What is the difference between a sound and a bay?

The mouth of the San Francisco Bay is narrower than the bay itself.

Sounds and bays are indentations on the coastline along an ocean that take the form of naturally protected harbors. They are formed by glaciers, erosion, and sometimes by the hand of man. The terms are often used interchangeably and there are no regulatory rules on naming such places in English, other than convention. The habit of using the terms interchangeably, however, can be confusing to people trying to get a mental picture of the geographic feature under discussion. There are a few small differences between the two that can help distinguish a sound from a bay.

Fishing communities often base their fleets on sounds and bays as a means of providing protection for their ships.

A sound is an ocean inlet substantially larger than a bay and may be less protected. Sounds are often characterized by large open spaces of water. A sound may be deeper than a bay, and it is certainly deeper than a bay, a name for a shallow ocean inlet. It is also substantially wider than a fjord, an inlet formed along the coast by retreating glaciers.

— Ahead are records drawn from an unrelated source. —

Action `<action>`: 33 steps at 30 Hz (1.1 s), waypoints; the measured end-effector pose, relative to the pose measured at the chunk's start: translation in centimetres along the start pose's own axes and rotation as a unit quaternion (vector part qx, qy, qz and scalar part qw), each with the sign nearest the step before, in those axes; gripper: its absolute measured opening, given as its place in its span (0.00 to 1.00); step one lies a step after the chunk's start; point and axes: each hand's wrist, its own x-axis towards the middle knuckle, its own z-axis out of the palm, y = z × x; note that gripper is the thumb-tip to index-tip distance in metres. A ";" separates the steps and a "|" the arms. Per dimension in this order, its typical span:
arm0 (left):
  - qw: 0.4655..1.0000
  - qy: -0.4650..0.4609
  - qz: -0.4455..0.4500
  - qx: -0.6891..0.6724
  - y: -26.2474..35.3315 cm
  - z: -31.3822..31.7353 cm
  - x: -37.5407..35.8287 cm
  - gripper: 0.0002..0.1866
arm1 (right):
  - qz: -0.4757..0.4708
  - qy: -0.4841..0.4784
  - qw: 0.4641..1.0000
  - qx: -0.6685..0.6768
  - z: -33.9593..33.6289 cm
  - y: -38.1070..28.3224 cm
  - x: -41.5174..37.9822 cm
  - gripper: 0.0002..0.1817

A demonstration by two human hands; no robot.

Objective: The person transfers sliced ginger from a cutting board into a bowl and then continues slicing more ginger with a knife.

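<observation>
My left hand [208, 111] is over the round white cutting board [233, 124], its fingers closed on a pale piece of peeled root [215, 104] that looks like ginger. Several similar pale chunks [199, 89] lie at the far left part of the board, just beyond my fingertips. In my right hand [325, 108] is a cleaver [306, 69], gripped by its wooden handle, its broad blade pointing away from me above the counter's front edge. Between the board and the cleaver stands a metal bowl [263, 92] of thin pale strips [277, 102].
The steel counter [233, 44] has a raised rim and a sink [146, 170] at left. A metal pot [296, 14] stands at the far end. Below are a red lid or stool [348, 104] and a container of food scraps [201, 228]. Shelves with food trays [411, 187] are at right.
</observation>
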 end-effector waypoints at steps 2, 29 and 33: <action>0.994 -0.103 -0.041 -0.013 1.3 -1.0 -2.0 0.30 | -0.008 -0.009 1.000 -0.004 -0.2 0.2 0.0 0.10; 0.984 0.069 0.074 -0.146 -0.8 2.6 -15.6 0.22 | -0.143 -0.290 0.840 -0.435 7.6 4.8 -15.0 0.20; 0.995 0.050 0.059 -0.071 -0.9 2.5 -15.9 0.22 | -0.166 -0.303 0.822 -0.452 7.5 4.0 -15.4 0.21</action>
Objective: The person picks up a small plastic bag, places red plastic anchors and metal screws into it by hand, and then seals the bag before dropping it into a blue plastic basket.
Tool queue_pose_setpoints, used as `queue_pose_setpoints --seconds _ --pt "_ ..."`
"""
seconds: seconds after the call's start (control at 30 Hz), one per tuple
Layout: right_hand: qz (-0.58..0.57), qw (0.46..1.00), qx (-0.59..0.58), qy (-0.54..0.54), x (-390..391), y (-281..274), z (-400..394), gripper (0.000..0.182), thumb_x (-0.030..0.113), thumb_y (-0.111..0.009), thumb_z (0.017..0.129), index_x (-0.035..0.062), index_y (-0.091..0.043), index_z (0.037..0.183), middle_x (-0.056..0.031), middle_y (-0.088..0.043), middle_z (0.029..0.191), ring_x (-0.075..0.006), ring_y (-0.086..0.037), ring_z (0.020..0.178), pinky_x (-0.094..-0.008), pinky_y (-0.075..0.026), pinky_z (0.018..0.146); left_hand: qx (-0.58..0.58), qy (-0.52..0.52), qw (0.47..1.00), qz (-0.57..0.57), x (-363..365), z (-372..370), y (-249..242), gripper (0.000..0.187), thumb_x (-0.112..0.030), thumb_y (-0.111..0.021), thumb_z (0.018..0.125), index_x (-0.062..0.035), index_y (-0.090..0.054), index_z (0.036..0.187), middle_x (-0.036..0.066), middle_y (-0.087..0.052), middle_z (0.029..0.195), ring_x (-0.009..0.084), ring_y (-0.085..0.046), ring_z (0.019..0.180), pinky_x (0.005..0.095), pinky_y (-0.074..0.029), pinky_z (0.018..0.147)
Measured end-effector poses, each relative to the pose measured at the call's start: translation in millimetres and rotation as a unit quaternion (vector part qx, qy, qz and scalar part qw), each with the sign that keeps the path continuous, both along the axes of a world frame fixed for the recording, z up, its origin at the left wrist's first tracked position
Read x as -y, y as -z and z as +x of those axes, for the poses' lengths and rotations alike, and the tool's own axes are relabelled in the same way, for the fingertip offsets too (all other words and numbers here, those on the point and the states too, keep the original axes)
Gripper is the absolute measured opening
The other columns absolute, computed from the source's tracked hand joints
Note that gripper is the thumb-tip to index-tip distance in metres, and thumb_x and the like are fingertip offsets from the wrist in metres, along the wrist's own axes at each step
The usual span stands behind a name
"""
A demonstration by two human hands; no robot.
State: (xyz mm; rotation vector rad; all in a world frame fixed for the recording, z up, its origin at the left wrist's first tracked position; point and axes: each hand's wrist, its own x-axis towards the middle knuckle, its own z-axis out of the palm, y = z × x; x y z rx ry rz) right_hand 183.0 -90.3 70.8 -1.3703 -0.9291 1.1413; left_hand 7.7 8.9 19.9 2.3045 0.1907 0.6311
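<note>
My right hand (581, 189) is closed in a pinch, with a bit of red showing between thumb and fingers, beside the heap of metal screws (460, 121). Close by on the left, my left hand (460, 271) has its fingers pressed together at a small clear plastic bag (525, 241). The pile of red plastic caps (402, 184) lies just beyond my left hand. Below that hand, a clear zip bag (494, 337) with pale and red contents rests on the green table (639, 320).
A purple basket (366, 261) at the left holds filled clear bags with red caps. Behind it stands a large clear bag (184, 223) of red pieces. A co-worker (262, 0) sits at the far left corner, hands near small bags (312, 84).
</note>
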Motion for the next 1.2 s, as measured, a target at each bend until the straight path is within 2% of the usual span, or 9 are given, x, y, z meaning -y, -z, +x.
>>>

On some maps, a channel or strait between two patches of land is identified as a sound; some settings require a sound to have at least two inputs. This is the case with Long Island Sound, the body of water that separates Long Island from neighboring Connecticut. It is also likely an example of the original use of the word “sound” in relation to geographic features, as the word derives from an Old English word meaning “to swim”, suggesting that a person could swim in a sound.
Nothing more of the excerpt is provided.